[Exercise prompt]
The listing below should be reproduced precisely, except for its images.

[Dataset excerpt]

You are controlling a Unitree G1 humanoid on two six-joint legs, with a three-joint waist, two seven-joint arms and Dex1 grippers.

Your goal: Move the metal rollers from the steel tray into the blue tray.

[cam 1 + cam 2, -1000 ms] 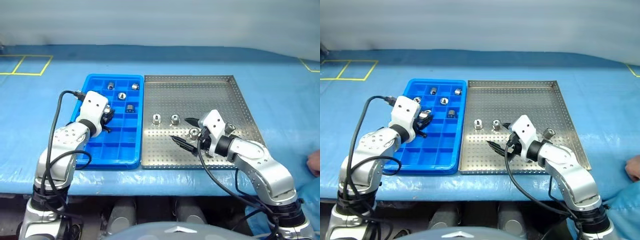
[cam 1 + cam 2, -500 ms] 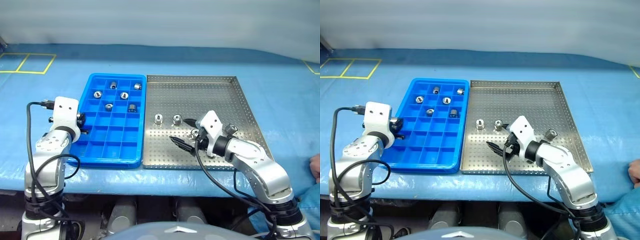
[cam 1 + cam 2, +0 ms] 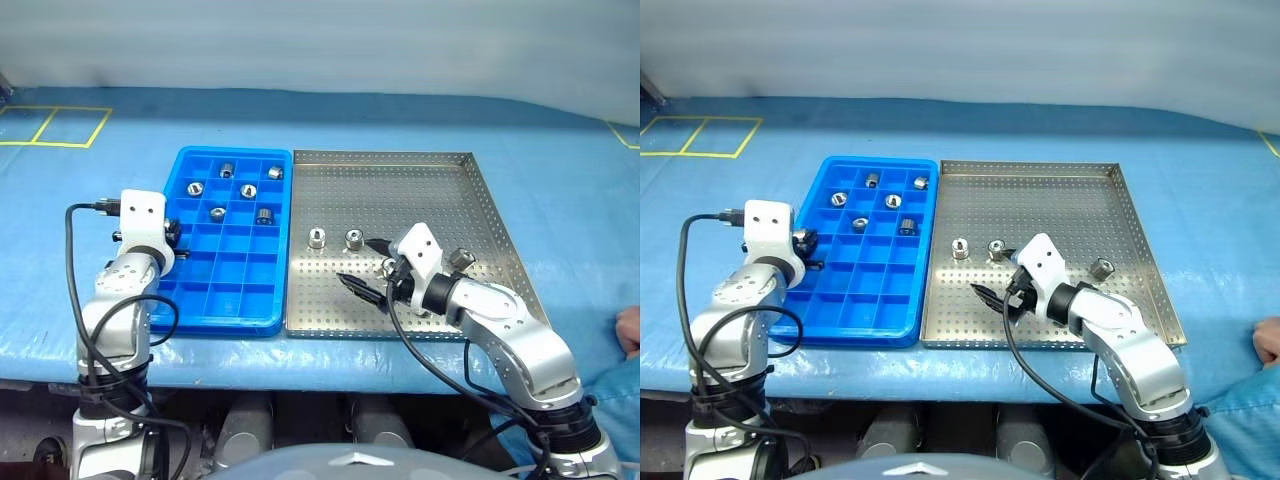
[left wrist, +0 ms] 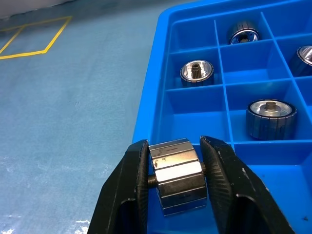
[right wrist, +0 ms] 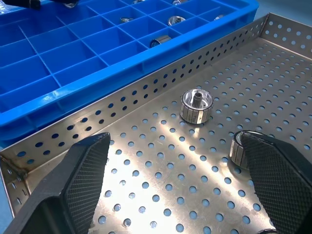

[Result below]
You are controlling a Unitree G1 humanoid on two six-joint legs, with a three-joint waist, two seven-joint arms and Dex1 grippers.

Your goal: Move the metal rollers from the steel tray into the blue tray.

[cam 1 + cam 2, -1000 ms] 
[cam 1 + cam 2, -500 ms] 
[cam 1 + cam 2, +0 ms] 
[left wrist, +0 ms] 
[right wrist, +0 ms] 

Nothing further is needed for the answer.